MATTHEWS: We need a wall.

FRANCO: We need a wall.

EDWARDS: Chris, you`ve written a lot about 1968. And this is Women`s History Month. Shirley Chisholm was elected the first black congresswoman in 1968 and she said, you know, woman should be revolutionary and if you don`t have a seat at the table, bring a folding chair. That`s why I keep one in my trunk.

(CROSSTALK)

MATTHEWS: Go ahead.

GEARAN: The attention on foreign policy was obviously elsewhere today, but the White House held an unusual six-hour session with Gulf Arab states, Israel and others related to the shelved Mideast peace deal. This was about what to do in Gaza, and one hopeful sign about the peace process is they had this meeting at all, and put Saudi Arabia and Israel and others in the same room. A sign of what`s wrong with the process is that the Palestinians didn`t show up.

MATTHEWS: When are we going to have 50/50 in the House and Senate, men and women?

EDWARDS: Oh my gosh, 2050?

MATTHEWS: I think it`s coming. It`s working its way -- it`s working that way.

Anyway, Adolfo Franco, former U.S. Congresswoman Donna Edwards and Anne Gearan.

When we return, let me finish tonight with Trump Watch. He won`t like it.

You`re watching HARDBALL.

(COMMERCIAL BREAK)

MATTHEWS: Trump Watch, Tuesday, March 13th, 2018.

Donald Trump promised to stop stupid wars. We knew or thought we knew he was talking about wars in the Islamic world, three of which we had had under the Bushes, all three of them backed by too many Democrats including the Clintons.

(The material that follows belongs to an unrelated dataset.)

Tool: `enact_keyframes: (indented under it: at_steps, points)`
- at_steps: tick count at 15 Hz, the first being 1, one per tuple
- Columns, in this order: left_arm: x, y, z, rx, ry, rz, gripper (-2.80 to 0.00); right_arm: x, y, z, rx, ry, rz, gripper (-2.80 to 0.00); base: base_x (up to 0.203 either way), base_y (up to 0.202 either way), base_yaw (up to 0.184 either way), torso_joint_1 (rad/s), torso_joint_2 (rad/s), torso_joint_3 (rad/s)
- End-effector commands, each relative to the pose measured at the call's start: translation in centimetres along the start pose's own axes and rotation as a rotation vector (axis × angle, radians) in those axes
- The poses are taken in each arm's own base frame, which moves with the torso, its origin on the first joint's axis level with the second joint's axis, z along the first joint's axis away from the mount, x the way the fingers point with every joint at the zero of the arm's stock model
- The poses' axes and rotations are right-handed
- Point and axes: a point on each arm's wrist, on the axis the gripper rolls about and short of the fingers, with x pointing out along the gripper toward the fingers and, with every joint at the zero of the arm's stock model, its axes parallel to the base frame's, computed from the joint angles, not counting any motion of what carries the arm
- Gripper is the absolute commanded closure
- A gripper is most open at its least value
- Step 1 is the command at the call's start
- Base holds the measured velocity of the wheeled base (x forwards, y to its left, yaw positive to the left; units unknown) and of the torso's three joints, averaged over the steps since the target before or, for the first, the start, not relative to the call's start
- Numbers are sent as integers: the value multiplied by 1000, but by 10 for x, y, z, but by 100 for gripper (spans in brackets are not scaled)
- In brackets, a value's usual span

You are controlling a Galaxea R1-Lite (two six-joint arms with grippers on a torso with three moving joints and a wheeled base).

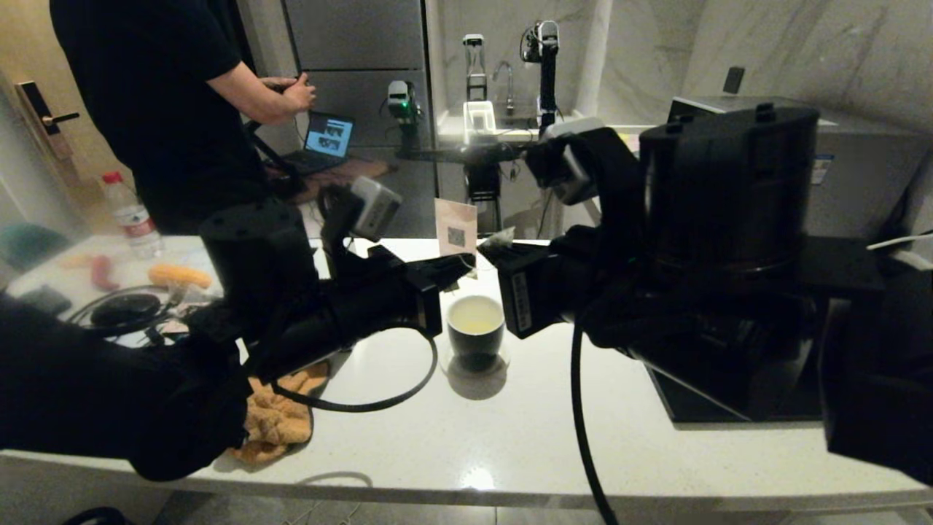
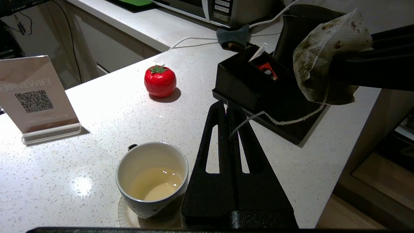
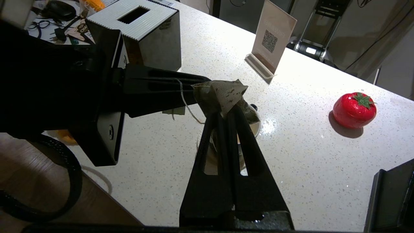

You see, the political establishment seemed united on one issue, these stupid wars Trump was promising to stop. So, someone should explain to us now why the man who ran against stupid wars is stirring up trouble again with Iran.

Let`s be serious about this. There were two ways to stop Iran from pursuing its nuclear weapons program. One was the deal we got with the world to stop them. The other was bombing them the way being pushed by the hawks here and in the Middle East.

So, what in the world does Donald Trump think is going to come of tearing up the nuclear treaty with Iran now? What`s his alternative to stop Iran or Tehran from continuing on its path to a nuclear armed Iran? If it`s bomb, bomb Iran, that is precisely what people voted against who voted for Trump.

War has been the political establishment`s answer in the Mideast. It`s been the neocon`s strategy. It`s what the Americans voted against every since W. It`s what an awful lot of Trump voters voted against when they listened to him attack stupid wars and voted their agreement with him. Whatever happened to that Donald Trump?

And that`s HARDBALL for now. Thanks for being with us.

"ALL IN WITH CHRIS HAYES" starts right now.